Williamson and Di Giandomenico conclude the big Rogues storyline in Flash 17. It’s an excellent tale, and the art is superb. The one and only quibble I have is that I would have enjoyed more issues to the tale. This could easily have gone on another issue or two.
But it didn’t, so there is no point in complaining about what isn’t there. As things stand, this contains a great one on one battle between the Flash and Captain Cold, before the big group finale fight.
Williamson explores the uncertain criminality of Captain Cold and the other Rogues, characters of brilliance and innovation, who claim a strong love for Central City, yet who are responsible for so much of the troubles the city has to deal with.
Captain Cold tries to throw the same ideas back at the Flash, but what this story illustrates is what really makes the difference between a hero and a villain, acting for the greater good, or acting for personal gain.
The story also pushes Golden Glider a bit closer to the way the character had been many years ago.
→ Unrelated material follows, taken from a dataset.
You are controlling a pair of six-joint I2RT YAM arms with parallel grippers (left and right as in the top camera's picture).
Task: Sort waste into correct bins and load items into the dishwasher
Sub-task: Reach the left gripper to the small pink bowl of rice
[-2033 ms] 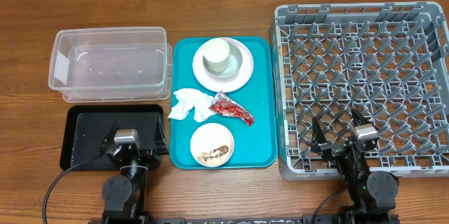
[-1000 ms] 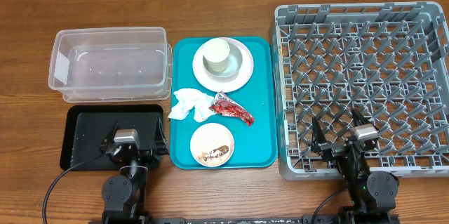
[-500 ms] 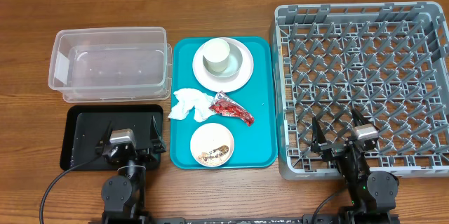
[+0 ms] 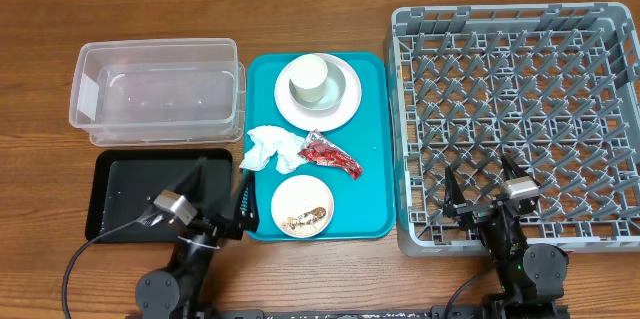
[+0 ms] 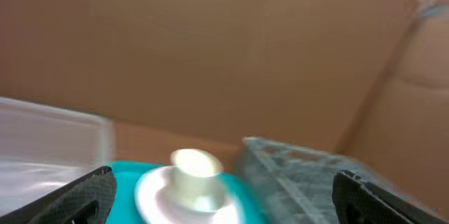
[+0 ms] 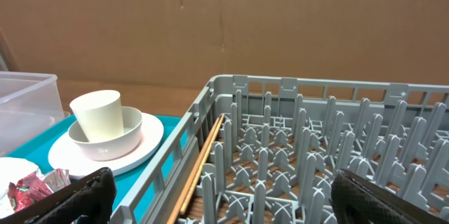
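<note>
Left fingers [image 5: 77, 197] wide open, empty, angled at napkin [image 4: 272, 149] mid-frame, likely first pick. Right fingers [image 6: 382, 197] open, empty, idle over rack [image 4: 500, 11].

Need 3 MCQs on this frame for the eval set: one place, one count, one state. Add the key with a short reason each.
1. Next to the napkin on the teal tray, the red wrapper lies:
A) on its left
B) on its right
C) beneath it

2. White plates on the teal tray:
A) one
B) two
C) four

3. The right gripper is:
A) open, empty
B) shut, empty
C) shut on something

Key:
1 B, the overhead view shows it in full on the napkin's right.
2 B, there is a large plate and a small plate with food bits.
3 A, its fingers stand wide apart with nothing between them.
</note>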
Back when she was introduced, Golden Glider did not play well with the other Rogues, despite being the sister of Captain Cold. Her motivation back then had been to destroy the Flash. Murder was not out of the question, but she had such a vindictive streak she kept trying to kill his parents or his wife. Actions no other Rogue would ever have dreamed of doing. Williamson seems to be moving her down this road again.
A number of other Flash villains have cameos as the story comes to a close in Iron Heights. The Rogues may be defeated, but the Flash’s words to Captain Cold prove to have inspired a new direction for Len Snart.